The use of membranes to effect separation of gas/gas, liquid/liquid, and liquid/solid mixtures and solutions has achieved general industrial applicability by various methods, among them being ultrafiltration, hyperfiltration, reverse osmosis, and dialysis. In general, membrane elements associated with these processes are contained in vessels called modules, comprising a shell having membranes arranged as to permit the introduction of a feed stream on the upstream face of the membranes, means for collecting permeate which passes through the membranes and emerges on their downstream faces, and means for keeping feed and permeate materials from commingling. Commonly assigned U.S. Pat. No. 4,207,192 discloses a hollow filament separatory module and method of fabrication, and is incorporated by reference herein.
In one method of forming a hollow fiber separatory element successive layers of fiber are wound upon one another in continuous helices of opposite hand eventually creating an annular bundle. The fiber assembly used as the principal example in the present disclosure for illustrative but not limiting purposes can be described as a relatively thick-walled annulus of a generally constant cross-section. Other methods of assembling hollow fiber bundles are known and may be contemplated as encompassed by the present invention. Likewise, certain features of the invention to be described are applicable to tubular, flat-sheet and spiral membrane configurations, and are contemplated as subjects of this invention.
Membrane assemblies are useful as pressure-driven separatory elements for multicomponent fluid feeds only if active areas of membrane are effectively sealed inside a pressure vessel by suitable means to prevent the commingling of pressurized feed fluid with the permeate fluid which passes through the membranes and emerges on the downstream side of their separation-functioning surfaces.
In the case of hollow fiber membrane elements, one approach to achieving the sealing-off of the pressurized feed relies on providing that one or both ends of the originally as-wound bundle is (are) encapsulated in a potting compound.
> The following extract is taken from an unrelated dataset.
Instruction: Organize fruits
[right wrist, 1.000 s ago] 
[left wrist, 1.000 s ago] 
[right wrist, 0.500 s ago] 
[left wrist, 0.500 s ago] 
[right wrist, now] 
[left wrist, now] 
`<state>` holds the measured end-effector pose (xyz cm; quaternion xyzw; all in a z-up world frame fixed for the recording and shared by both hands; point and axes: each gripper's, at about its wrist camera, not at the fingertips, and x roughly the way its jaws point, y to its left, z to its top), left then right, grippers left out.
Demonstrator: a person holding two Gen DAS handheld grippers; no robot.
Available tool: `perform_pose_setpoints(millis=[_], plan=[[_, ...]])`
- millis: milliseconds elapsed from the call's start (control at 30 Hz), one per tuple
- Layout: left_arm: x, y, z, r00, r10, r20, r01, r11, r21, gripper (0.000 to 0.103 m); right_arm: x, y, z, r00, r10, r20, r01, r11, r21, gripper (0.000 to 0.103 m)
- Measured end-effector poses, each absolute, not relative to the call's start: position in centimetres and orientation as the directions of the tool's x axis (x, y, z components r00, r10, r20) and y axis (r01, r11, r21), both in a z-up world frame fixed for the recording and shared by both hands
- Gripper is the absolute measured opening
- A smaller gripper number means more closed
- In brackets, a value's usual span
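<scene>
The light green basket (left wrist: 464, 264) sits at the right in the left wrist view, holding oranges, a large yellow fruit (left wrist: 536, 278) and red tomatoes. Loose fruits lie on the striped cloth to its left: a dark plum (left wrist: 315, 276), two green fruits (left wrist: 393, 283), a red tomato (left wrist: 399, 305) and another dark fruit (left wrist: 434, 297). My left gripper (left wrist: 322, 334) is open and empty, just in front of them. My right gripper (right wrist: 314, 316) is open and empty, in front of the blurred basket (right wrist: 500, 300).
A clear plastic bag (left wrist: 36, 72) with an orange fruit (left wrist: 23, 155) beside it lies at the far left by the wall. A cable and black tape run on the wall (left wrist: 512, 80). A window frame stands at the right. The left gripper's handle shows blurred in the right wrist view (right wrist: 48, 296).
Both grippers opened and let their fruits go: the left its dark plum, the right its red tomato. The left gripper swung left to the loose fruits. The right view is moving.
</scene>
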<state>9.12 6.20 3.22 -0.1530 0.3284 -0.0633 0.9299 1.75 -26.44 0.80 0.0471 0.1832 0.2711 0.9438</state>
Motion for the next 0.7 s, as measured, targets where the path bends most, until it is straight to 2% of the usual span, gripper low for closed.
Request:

This may be achieved for example by immersing the bundle end(s) in a polymerizable material in a mold. The outside diameter of the bundle may be just slightly smaller than the inside diameter of the mold. The result is to provide, eventually after suitable curing of the polymerizable material, a massive polymerized cylindrical plug encapsulating one or both ends of the bundle.
Fibers encapsulated in the plug are severed in such a way as to expose open fiber bores (See referenced U.S. Pat. No. 4,207,192). The cut ends of fibers, out of whose bores permeated fluid emerges during the separation process must be kept sealed away from the feed fluid acting on the fibers in the pressurized zone. This sealing may be conveniently achieved by the installation of "O" rings which act cooperatively between the outer surface of the potting plug and the inner surface of the pressure vessel containing the bundle.
In view of the fact that the outside diameter of the plug was formed larger than the outside diameter of the bundle, and there must be an "O" ring space between the cylindrical surface of the plug and the inside surface of the pressure vessel, it follows that there will be some, perhaps considerable, clearance between the surface of the bundle in the region of its active length and the inside of the pressure vessel is each of these is of a constant diameter. One expedient to overcome the excess clearance is to make the pressure shell with two diameters - one to accomodate the potted bundle end with "O" rings, the other to conform appropriately to the bundle diameter.